研究テーマの一つである熱電子環状反応を有機化学的一手法として、その有用性を確立することをテーマとし、近年では「熱」に関してはマイクロ波に着目し、その有用性も併せて研究を推進している。今回、タイトルに示したテーマとして図に示すように、ベンゾフェナンスリジン構造をもつ一連の天然物を合成できるルートを確立し、細胞増殖抑制作用の強い化合物を見出すことが出来ている。 今後は、さらに誘導体を合成し、より作用の強い誘導体の探索を続け、医薬品への展開の可能性を検討しています。
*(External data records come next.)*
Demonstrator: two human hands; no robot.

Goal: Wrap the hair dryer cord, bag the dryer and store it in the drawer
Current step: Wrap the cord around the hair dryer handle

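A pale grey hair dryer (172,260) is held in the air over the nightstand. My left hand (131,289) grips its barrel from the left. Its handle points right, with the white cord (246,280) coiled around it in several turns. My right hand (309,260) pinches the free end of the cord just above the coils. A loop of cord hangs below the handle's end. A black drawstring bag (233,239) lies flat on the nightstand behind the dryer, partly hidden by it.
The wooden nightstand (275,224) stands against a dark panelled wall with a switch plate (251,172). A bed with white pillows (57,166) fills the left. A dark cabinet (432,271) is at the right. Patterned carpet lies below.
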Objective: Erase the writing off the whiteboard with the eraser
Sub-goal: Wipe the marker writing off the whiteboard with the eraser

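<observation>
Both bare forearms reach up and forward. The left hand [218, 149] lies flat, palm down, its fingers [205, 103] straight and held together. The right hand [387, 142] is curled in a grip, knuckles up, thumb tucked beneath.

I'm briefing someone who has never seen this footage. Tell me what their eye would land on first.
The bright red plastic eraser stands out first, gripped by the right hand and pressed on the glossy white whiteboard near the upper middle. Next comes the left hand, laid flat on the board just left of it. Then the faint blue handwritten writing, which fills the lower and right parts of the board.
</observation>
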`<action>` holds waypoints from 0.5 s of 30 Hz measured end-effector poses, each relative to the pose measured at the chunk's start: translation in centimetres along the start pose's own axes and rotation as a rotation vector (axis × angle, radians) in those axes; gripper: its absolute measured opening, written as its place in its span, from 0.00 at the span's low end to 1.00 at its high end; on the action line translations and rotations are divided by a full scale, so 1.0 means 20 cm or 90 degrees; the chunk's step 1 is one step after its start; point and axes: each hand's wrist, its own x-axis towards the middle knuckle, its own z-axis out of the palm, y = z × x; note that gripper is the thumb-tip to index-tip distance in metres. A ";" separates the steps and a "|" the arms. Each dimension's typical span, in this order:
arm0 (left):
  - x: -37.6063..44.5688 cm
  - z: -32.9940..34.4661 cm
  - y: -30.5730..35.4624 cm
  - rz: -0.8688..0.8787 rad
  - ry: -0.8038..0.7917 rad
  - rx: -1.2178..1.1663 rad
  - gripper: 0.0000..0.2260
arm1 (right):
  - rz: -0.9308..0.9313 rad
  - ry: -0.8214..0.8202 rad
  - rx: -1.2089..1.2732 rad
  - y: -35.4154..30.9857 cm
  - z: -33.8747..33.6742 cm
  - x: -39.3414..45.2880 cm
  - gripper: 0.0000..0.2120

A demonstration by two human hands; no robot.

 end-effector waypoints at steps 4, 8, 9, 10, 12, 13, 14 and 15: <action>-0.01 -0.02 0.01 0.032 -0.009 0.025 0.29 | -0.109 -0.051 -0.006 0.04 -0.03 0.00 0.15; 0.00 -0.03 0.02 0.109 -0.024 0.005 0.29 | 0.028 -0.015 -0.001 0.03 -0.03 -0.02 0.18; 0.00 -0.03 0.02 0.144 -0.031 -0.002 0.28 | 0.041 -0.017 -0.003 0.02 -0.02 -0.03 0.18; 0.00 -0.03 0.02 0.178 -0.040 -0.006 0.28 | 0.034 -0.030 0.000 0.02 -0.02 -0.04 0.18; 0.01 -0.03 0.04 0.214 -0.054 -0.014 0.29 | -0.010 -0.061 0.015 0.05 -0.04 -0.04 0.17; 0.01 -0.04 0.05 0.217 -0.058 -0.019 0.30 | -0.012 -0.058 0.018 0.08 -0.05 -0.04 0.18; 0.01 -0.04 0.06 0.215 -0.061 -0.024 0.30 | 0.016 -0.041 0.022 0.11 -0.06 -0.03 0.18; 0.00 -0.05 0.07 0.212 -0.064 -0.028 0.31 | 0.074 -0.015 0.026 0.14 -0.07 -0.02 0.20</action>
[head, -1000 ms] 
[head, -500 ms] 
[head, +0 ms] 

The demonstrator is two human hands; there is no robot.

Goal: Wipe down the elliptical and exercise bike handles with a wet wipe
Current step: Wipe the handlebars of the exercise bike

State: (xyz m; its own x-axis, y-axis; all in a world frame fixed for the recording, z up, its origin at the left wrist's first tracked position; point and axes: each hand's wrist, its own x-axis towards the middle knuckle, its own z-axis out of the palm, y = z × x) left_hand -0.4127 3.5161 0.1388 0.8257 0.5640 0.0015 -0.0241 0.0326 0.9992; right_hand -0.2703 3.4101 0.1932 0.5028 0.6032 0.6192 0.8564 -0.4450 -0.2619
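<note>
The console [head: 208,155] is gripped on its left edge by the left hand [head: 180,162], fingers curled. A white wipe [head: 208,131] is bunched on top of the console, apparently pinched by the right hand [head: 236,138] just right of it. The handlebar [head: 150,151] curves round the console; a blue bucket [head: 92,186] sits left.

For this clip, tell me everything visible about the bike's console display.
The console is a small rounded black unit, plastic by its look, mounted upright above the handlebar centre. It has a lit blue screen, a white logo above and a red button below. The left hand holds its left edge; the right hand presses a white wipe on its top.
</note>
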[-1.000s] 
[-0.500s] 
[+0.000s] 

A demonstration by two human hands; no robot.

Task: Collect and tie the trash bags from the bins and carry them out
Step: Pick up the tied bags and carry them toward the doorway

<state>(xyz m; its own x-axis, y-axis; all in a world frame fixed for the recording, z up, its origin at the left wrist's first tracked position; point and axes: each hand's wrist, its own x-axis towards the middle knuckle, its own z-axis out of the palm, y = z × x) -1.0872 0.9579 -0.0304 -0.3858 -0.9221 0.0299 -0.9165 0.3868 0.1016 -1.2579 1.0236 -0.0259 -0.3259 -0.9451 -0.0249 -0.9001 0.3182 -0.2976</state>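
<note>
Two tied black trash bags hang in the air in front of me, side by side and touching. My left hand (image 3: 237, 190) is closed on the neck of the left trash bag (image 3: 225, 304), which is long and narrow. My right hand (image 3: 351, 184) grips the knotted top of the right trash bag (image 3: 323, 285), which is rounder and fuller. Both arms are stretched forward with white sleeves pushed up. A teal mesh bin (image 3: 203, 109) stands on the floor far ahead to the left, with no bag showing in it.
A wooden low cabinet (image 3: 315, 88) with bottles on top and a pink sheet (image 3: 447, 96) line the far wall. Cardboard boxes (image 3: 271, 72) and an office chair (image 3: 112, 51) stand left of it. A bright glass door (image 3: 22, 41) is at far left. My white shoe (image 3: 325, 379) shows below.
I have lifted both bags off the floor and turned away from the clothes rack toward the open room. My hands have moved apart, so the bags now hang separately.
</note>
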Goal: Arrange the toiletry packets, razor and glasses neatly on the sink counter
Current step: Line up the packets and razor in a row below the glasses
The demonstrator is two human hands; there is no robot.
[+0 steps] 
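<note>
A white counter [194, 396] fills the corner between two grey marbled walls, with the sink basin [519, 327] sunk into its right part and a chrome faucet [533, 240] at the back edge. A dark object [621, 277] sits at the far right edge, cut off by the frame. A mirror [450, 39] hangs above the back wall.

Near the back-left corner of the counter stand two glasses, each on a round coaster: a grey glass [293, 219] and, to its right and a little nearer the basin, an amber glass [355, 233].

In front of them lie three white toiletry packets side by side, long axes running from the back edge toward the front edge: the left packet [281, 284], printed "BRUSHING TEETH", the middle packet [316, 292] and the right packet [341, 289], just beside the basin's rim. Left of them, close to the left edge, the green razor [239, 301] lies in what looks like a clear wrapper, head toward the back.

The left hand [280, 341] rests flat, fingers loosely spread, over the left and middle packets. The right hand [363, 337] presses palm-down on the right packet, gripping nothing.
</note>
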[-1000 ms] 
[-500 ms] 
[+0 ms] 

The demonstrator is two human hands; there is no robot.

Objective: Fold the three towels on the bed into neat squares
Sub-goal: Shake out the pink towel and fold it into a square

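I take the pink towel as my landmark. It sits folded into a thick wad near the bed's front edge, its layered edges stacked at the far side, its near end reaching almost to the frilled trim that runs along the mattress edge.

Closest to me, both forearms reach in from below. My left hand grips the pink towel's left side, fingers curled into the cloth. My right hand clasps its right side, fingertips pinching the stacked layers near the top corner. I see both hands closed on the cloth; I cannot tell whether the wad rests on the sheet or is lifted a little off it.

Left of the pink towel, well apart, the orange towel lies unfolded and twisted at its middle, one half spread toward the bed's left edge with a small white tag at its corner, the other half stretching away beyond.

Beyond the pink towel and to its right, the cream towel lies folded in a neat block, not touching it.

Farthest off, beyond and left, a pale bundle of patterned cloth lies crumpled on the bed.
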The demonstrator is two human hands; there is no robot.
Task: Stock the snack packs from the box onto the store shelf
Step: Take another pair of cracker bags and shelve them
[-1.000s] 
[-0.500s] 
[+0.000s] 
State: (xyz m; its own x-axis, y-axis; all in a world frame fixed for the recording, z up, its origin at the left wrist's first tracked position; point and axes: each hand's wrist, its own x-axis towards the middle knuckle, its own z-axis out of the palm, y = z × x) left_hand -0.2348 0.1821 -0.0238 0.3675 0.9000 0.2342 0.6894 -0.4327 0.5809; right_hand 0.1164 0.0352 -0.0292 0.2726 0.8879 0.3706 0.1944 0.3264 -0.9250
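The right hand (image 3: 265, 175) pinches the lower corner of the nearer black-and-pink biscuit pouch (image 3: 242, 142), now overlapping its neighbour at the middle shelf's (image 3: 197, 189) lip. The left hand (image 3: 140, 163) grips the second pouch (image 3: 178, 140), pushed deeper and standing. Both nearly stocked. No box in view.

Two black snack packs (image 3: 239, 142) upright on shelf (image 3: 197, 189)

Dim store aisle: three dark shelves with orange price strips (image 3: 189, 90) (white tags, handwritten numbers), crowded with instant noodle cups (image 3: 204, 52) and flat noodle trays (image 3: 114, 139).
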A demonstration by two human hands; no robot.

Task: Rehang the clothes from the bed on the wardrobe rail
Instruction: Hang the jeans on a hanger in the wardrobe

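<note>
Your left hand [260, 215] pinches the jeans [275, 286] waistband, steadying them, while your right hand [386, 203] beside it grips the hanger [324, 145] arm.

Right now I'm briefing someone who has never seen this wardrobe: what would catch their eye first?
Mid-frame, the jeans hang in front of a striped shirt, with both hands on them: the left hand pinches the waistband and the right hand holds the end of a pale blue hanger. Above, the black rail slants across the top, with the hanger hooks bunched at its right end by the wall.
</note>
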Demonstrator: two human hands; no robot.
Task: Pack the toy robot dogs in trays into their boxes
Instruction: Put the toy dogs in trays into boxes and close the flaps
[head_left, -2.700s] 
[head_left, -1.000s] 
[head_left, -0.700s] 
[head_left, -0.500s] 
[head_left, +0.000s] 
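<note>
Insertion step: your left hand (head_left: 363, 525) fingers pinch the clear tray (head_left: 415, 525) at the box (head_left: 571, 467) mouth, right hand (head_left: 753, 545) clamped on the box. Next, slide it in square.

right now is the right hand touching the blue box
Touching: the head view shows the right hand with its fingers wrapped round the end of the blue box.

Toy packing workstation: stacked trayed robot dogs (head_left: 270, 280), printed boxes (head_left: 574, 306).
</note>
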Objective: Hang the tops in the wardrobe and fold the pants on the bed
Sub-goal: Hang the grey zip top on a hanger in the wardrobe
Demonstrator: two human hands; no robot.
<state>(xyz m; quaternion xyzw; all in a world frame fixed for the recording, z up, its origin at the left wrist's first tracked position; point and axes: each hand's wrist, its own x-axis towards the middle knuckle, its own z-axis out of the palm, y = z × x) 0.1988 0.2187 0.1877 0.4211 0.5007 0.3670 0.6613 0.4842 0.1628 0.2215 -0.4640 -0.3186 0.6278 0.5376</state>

集積二重結合(X=Y=Z)構造を組込んだ6π電子系共役トリエンに対する熱電子環状反応の開発と医薬素材の探索研究

標的とする生理活性天然物合成に対して、集積二重結合(X=Y=Z)構造を組込んだ6π電子系共役トリエンを分子設計し、研究テーマの熱電子環状反応により、その天然物の骨格合成法を確立すると共に、その全合成研究、医薬素材の探索研究へと展開している。集積二重結合(X=Y=Z)構造とは、二重結合が2個以上連続しているもので、アレン(C=C=C)、イソシアナート(N=C=O)やカルボジイミド(N=C=N)を合成素子として利用した研究を行っています。 図に示すように、アレン(C=C=C)を組込んだ6π電子系共役トリエンに対する熱電子環状反応によりインドロ[3,2-j]フェナンスリジン構造をもつcalothrixin Bの全合成の達成と一連の誘導体を合成し細胞増殖抑制作用の強い化合物を見出すことができている。さらに誘導体を合成し、より作用の強い誘導体の探索を続け、医薬品への展開の可能性を検討しています。